Lauretta, Turandot, Angelica: end games
Like Minnie and Turandot,
Lauretta will also live to tell her tale of love, in her case with Rinuccio, thanks to the machinations of her Machiavellian father Gianni Schicchi.
And the final heroine on our journey, the frigid Princess Turandot (Puccini loose and lost in legendary Peking), is defrosted by a warming kiss from Prince Calàf.
But it is Angelica and Liù who are probably the most heart-rending of these young women who fall fatally in
love.
Manon had originally set out to enter a convent; Angelica is sent to one, having brought shame and disgrace on her noble family, with her illegitimate
bambino, whom she cannot forget and whom she does not know had died two years previously.
Cio-cio-san and Giorgetta had also lost their infant sons, in
very contrasting ways.
In addition to one murder (Fidelia), suicide is a pronounced feature of Puccini’s operatic heroines: Liù stabs herself
rather than face torture and reveal to Turandot the Prince’s name; Angelica will take poison, distilled from the herbs she tends in the covent garden; Cio-cio-san will commit hara-kiri, dying with honour when she can no longer live honourably; and Toscawill
leap to her death from the Castel Sant’Angelo in Rome, she too sola, perduta, abbandonata.

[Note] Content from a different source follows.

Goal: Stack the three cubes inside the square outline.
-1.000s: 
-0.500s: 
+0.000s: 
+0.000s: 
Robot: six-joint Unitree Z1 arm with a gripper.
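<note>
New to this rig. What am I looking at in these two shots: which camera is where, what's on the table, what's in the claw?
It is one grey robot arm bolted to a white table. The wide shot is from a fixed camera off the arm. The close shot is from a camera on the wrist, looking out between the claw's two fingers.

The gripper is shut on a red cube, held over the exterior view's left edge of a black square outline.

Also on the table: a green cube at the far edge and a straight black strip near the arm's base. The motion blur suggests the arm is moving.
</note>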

Anna dies of a broken heart, Manon of exhaustion
and thirst and Mimì of consumption.
Only five survive when the curtains fall: Minnie, Magda, Giorgetta, Lauretta and Turandot – and what stories
they could tell.
What makes Puccini’s entire body of work special – six major works, six minor (embracing the three one-act operas) - is the
intensity of the storytelling, the lyricism of the music, the unforgettable melodies and the sharpness of delineation of character, all infused with Puccini’s many moods and madnesses (his chain-smoking, and crashing his cars), infidelities, energy-sapping
travels abroad to supervise revivals of his work, arguments with librettists and publishers and an unsupportive spouse.
Puccini, dramatist and composer,
is not Dante or Shakespeare nor is he Wagner or Verdi, but the deep niche he carved for himself at the emotional end of our imaginations cannot be denied, nor has time eroded the connective tissue.
Is it any wonder then that when we wander out of a Puccini opera, intoxicated by the marijuana of his music, we remember clearly, next day when we sober up, the plights, the tears and the fears, and the premature, often
self-inflicted deaths of a gallery of brave young women cheated and forsaken in their search for a simple undemanding love that might just abide?
The four
film extracts used to illustrate this Talk were :
Tosca Act 2, Vissi d’arte, vissi d’amore with Maria Callas (and Tito Gobbi),
Covent Garden London, 1964;
Madama Butterfly Act 2, Un bel dì vedremo with Ying Huang, 1995;
Suor Angelica, Senza mamma o bimbo with Rosalind Plowright, La Scala Milano, 1983; and
La bohème Scene 1, Che gelida manina and Sì mi chiamano Mimì with Renata Tebaldi and Jussi Björling, New York, 1956.